Semantic graph classifier for HTML documents.
Dichiu, Daniel ; Sgarciu, Valentin
1. INTRODUCTION
Our research focused on the automation of text classification based
on the semantic relationship between words, without any training
realised by the user. In this way, the algorithm can be used out of the
box and is not related to machine learning. This next step, where the
algorithm can train itself to perform better classifications, will be
taken in future research.
A basic requirement for good software is its processing speed. In
this respect, the algorithm can be customized to meet both reasonable
speed and reasonable accuracy demands, as it will be shown in this
paper.
Web-based text is generally written in natural language, albeit not
just English (exceptions are e.g. chunks of source code). This gives
rise to problems in automated text classification because machines are
not very good at interpreting natural language. One way to solve these
problems is associating keywords related to the text (Golder &
Huberman, 2005). As such, graphs can be used to represent the different
keywords and the semantic relations between them.
Unlike computers, human cognition uses semantic and syntactic
relations between words in order to give significance to natural
language. Our method tries to emulate a part of this human cognition by
investigating semantic relationships between words in a given text.
2. TEXT CLASSIFICATION METHODS
Common text classification problems appear due to polysemy (i.e.
same word has different meanings) and synonymy (i.e. two different words
have the same or closely related meaning--they can be used
interchangeably in a text, without the meaning of the text being
changed).
Most notable text classification methods are related to searching
large data collections (Latent Semantic Indexing--LSI, Contextual
Network Graphs -- CNG) or filtering data (naive Bayes classifier)
(Ceglowski et al., 2004; Kelleher, 2004).
LSI uses a term-document matrix that has to be computed each time a
new term or a new document is added, which is a disadvantage. Another
downside of the LSI algorithm is the processing time needed to return a
result. This is caused by the single value decomposition algorithm that
has to execute each time LSI is used. The main advantage of the method
is the ability to return relevant results for queries even when there is
no exact term match, thus solving the synonymy problem.
CNG is an adaptation of the LSI in the sense that the term-document
matrix is transformed into a graph where the nodes are either terms or
documents and the edges are the weighted frequency values in the TDM.

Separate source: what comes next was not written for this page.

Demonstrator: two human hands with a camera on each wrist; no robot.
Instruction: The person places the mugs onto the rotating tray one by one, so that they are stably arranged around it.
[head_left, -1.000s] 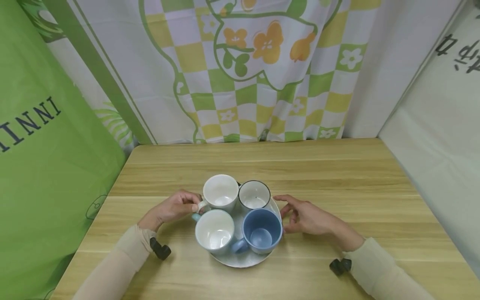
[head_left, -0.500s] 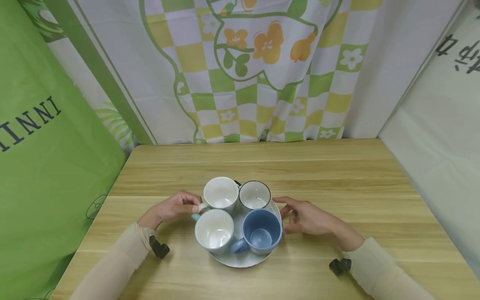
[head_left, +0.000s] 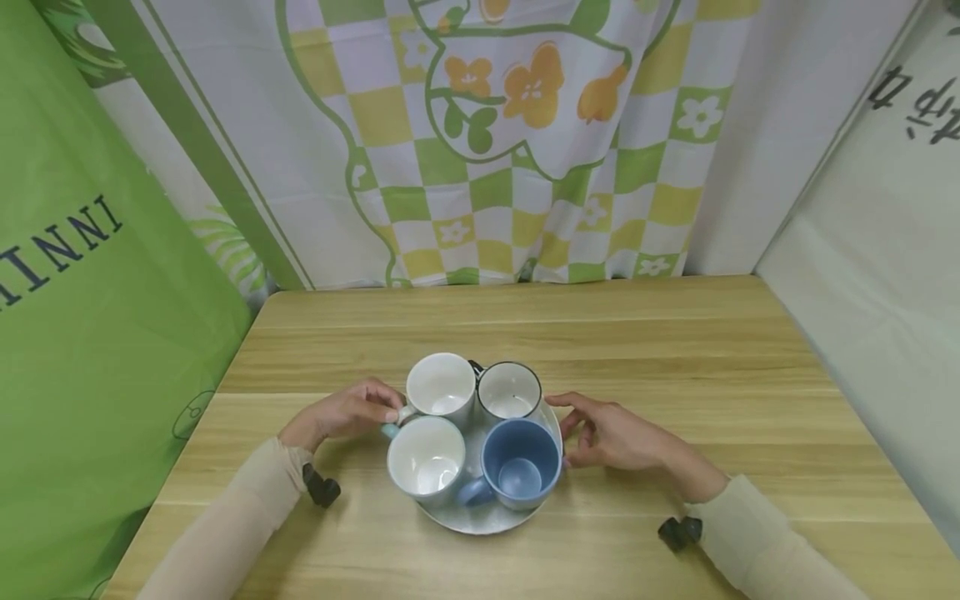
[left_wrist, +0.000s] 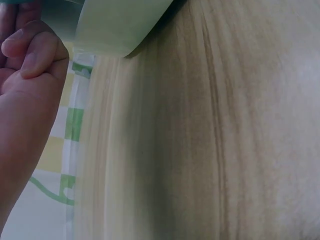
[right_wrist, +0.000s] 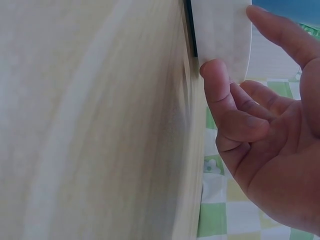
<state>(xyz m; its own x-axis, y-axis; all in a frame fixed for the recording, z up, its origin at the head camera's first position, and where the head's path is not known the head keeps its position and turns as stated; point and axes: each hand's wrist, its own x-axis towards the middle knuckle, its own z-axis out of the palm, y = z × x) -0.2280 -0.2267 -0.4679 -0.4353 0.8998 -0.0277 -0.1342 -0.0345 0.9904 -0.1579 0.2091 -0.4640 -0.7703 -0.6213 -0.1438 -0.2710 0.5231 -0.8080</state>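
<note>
On a round pale grey tray [head_left: 480, 521] stand several mugs, all upright. At the back left is a white mug [head_left: 441, 386]; its handle is pinched between the thumb and fingers of my left hand [head_left: 347, 412]. A black-rimmed white mug [head_left: 510, 390] is at the back right. In front are a white mug with a light blue rim [head_left: 427, 456] and a blue mug [head_left: 522, 463]. My right hand [head_left: 617, 433] holds the tray's right side. In the right wrist view the thumb [right_wrist: 272, 27] touches the tray wall's [right_wrist: 222, 35] upper edge, other fingers lower down.
The tray stands on a wooden table [head_left: 675, 350]. A checked curtain [head_left: 540, 208] hangs behind its far edge, a green cloth [head_left: 97, 350] is at the left and a white cloth [head_left: 885, 275] at the right.
The back-left white mug has shifted slightly toward me, with my left hand still on its handle. More of the black-rimmed mug's dark handle shows. My right hand stays at the tray.
</note>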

Each document is linked to all the terms that it contains and each term
is connected to all the documents in which it appears. For performing a
search, all the nodes that contain the terms in the query are given an
energy level of 1. Then, the algorithm spreads this energy to all
connected nodes by multiplying the source-node energy with the edge
value (the edges have a value between 0 and 1 to ensure that the energy
will eventually stop propagating). The advantage of this method is that
it is scalable and it can be easily parallelised in order to increase
processing speed.
3. SEMANTIC GRAPH CLASSIFIER
Our classification algorithm is based on Contextual Network Graphs,
but it each node represents only a word.
To see whether a web page belongs to a certain domain, we follow
these steps: we gather a relatively short list of words associated with
the field of interest. This short list contains words which are most
frequently used in that domain. Then, two other lists of words are
created from the words on the short list: one with terms related to the
field of interest and one with terms outside the field of interest. From
these other two lists we construct two distinct graphs (each node
contains a word and related nodes/words are connected by a weighted
edge) that have in common only words from the shortlist. For each
document to be classified, the value of each node is initialised to 0,
while the weighted edge has a value between 0 and 1, depending on the
relationship between the words.
The next step is to look up the terms on the short list in the
document to be classified. For each term that we encounter in the
document, the energy of the associated node in the two distinct graphs
is given a value of 1. Then, the energy is propagated from each node
with a value above 0 by using the following equation:
energy(dn) = energy(sn) * edge(sn, dn) + energy(dn) (1)
where energy(dn) is the energy of the destination node, energy(sn)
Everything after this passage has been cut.